Cybercriminals target digital health information

Security experts are warning health care and insurance companies that 2015 could be the “Year of the Health Care Hack,” as cybercriminals are increasingly attracted to personal information held by U.S. hospitals and insurers, according to a new report from Reuters.

Anthem Inc, the No. 2 U.S. health insurer, last week disclosed a massive breach of its database containing nearly 80 million records, prompting investigations by state and federal authorities. That hack followed a breach last year at hospital operator Community Health Systems, which compromised some 4.5 million records.

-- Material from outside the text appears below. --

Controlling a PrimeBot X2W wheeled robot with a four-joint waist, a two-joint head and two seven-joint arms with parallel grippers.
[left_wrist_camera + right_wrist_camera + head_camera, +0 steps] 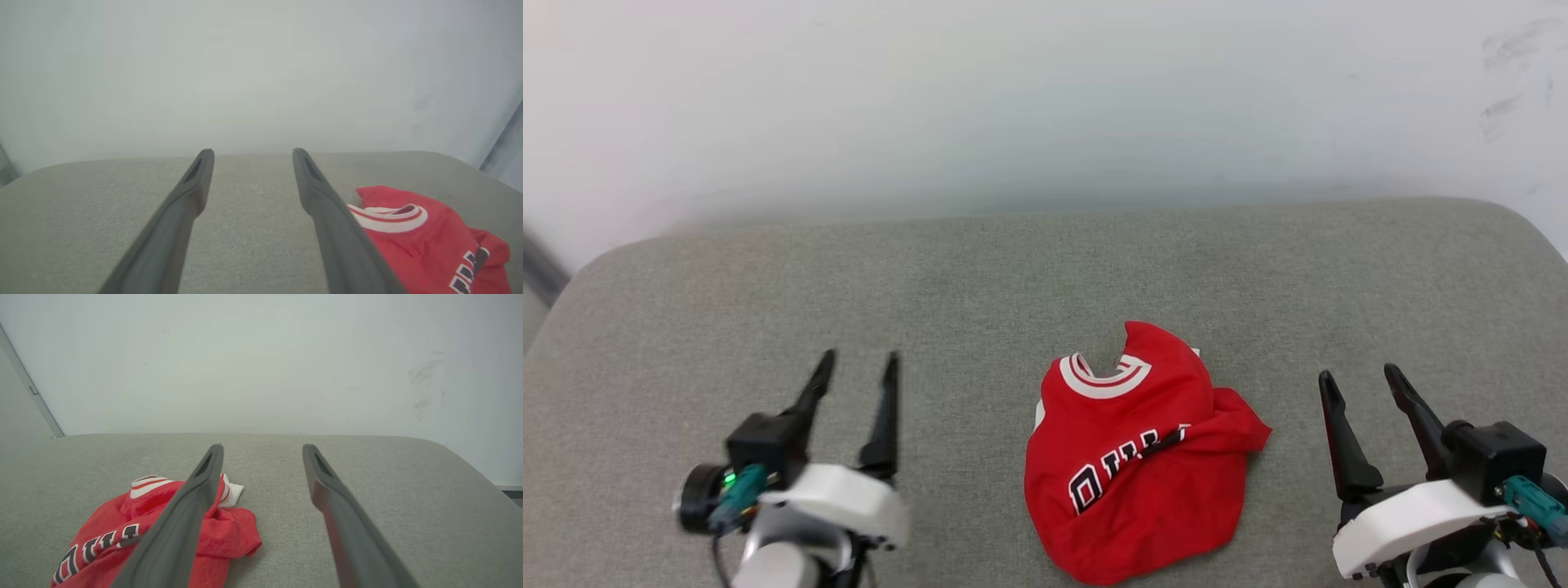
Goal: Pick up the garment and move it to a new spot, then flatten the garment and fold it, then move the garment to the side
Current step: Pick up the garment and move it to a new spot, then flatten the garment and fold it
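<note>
The garment [1139, 457] is a bright red top with a white-and-red ringed collar and black white-outlined lettering. It lies crumpled in a heap on the grey cushion, near the front middle. My left gripper [859, 366] hovers open well to its left, nothing between the fingers. My right gripper [1362, 382] stands open to its right, also holding nothing. In the left wrist view the garment [425, 241] lies right of my left gripper [252, 155]. In the right wrist view the garment [122, 535] sits left of my right gripper [262, 451], partly behind one finger.
The grey fabric cushion [980, 278] has rounded far corners and ends at a pale wall [1045, 98] behind. Bare cushion stretches beyond and to both sides of the garment. A dark strip [538, 269] shows at the far left edge.
</note>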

During the past decade, cybercriminals focused their efforts on attacking banks and retailers to steal financial data, including online banking credentials and payment card numbers, Reuters says. But as those companies boost security, using stolen credit card numbers has become more difficult. Their prices on criminal exchanges have also dropped, prompting hackers to turn to the less-secure medical sector, just as the amount of digital health care data is growing dramatically.

Stolen health care data can be used to fraudulently obtain medical services and prescriptions as well as to commit identity theft and other financial crimes, according to security experts. Criminals can also use stolen data to build more convincing profiles of users, boosting the success of scams.

The insurer UnitedHealth Group Inc has said that the costs to eliminate or address the threats could be significant and that remediation may not be successful, resulting in lost customers.

Aetna Inc has cited automated attempts to gain access to public-facing networks, denial-of-service attacks that seek to disrupt websites, attempted virus infections, phishing, and efforts to infect websites with malicious content.